The constable looked up, his relief obvious.

Startled by this unexpected assault from the rear, Turner wheeled round, with near calamitous results. They watched in amusement as he staggered in a Zorba-like dance down the length of the room. He steadied himself, grinned a trifle sheepishly, and walked with elaborately cautious steps back. ‘Who’re you?’

Nash took an involuntary half pace backwards. He liked Theakston’s bitter but not second-hand. ‘I’m Detective Inspector Nash; I’m leading this enquiry. Is that important enough?’

‘An’ who’s this,’ he leered at Clara. ‘She yer girlfriend then?’

‘This is Detective Sergeant Mironova. She’s also involved in the investigation,’ Mike’s severe tone disguised his desire to burst out laughing.

Turner inspected Mironova. ‘Well, say what y’ like, I reckon yer a bit of alright, lass. Y’ can lock me up any time you like, day or night.’

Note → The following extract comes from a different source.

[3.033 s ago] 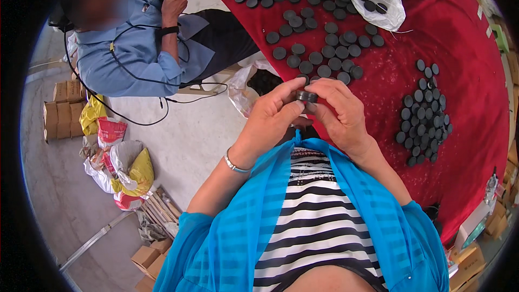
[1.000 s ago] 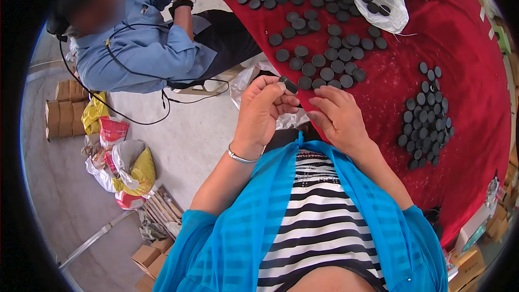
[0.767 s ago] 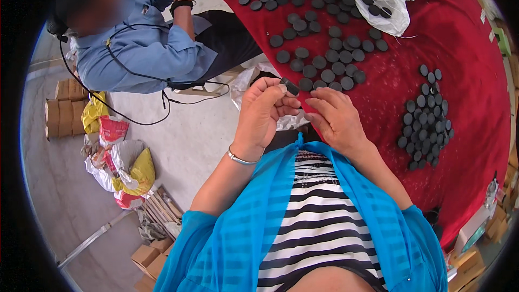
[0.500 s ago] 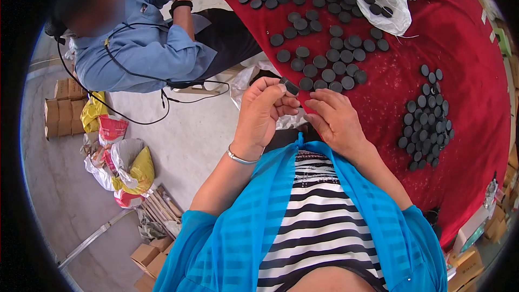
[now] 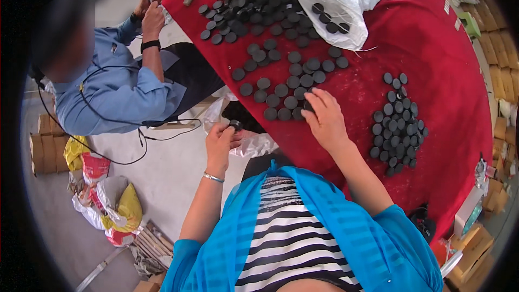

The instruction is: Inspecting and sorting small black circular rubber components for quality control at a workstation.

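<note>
My left hand (image 5: 220, 148) pinches a small black round cap (image 5: 236, 125) beside the table's edge. Just beyond it is a clear plastic bag (image 5: 259, 146) with dark contents. On the red cloth, my right hand (image 5: 328, 124) has its thumb and fingers around another black cap (image 5: 308, 106), which they partly cover. That cap belongs to a loose spread of black caps (image 5: 280, 90) lying flat in front of the hand. Farther back is a denser heap (image 5: 259, 8) of the same caps.
A white woven sack (image 5: 346, 0) lies open behind the heap, caps at its mouth. Another group of caps (image 5: 397, 130) sits to the right on the red cloth (image 5: 454, 92). At the left a co-worker in a blue shirt (image 5: 116, 84) handles a small item. Bags (image 5: 108, 200) and cartons (image 5: 46, 151) stand on the floor.
My hands have moved apart: the left went down and left with a cap, the right reached forward onto a cap on the cloth. The whole view has shifted, too.
</note>
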The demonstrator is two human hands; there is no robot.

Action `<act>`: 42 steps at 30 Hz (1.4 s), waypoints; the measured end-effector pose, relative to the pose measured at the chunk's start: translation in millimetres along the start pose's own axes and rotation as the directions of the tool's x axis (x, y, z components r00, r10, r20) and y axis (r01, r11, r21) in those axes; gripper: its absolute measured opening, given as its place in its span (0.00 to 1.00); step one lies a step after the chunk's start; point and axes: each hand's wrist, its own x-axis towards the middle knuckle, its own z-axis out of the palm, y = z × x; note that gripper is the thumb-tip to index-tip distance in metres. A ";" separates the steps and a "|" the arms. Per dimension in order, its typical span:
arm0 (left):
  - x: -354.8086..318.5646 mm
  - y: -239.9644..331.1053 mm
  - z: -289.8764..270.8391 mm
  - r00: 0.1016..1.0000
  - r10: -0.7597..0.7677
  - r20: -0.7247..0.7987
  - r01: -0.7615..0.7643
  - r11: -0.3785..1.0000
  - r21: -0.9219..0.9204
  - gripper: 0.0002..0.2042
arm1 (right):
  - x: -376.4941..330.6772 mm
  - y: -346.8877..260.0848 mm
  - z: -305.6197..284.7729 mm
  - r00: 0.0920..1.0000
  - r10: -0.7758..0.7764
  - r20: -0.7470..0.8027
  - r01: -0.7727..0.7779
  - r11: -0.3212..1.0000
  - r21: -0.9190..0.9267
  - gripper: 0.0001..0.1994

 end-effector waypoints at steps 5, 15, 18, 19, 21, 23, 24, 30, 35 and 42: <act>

‘Thank you. That’s very kind,’ Clara told him politely.

‘So what is it you have to tell us?’

‘What? Oh yes, ’ave summat to tell yer. How the devil did you find out? You must be a bloody good detective.’

‘You told us so, Mr Turner,’ Nash reminded him patiently.

‘Did I? Well, after all, that’s why ’am ’ere. Well now we’ve got that settled, I’ll be off. Pleased to meet you, Sergeant Min … in … Mini … Miniver.’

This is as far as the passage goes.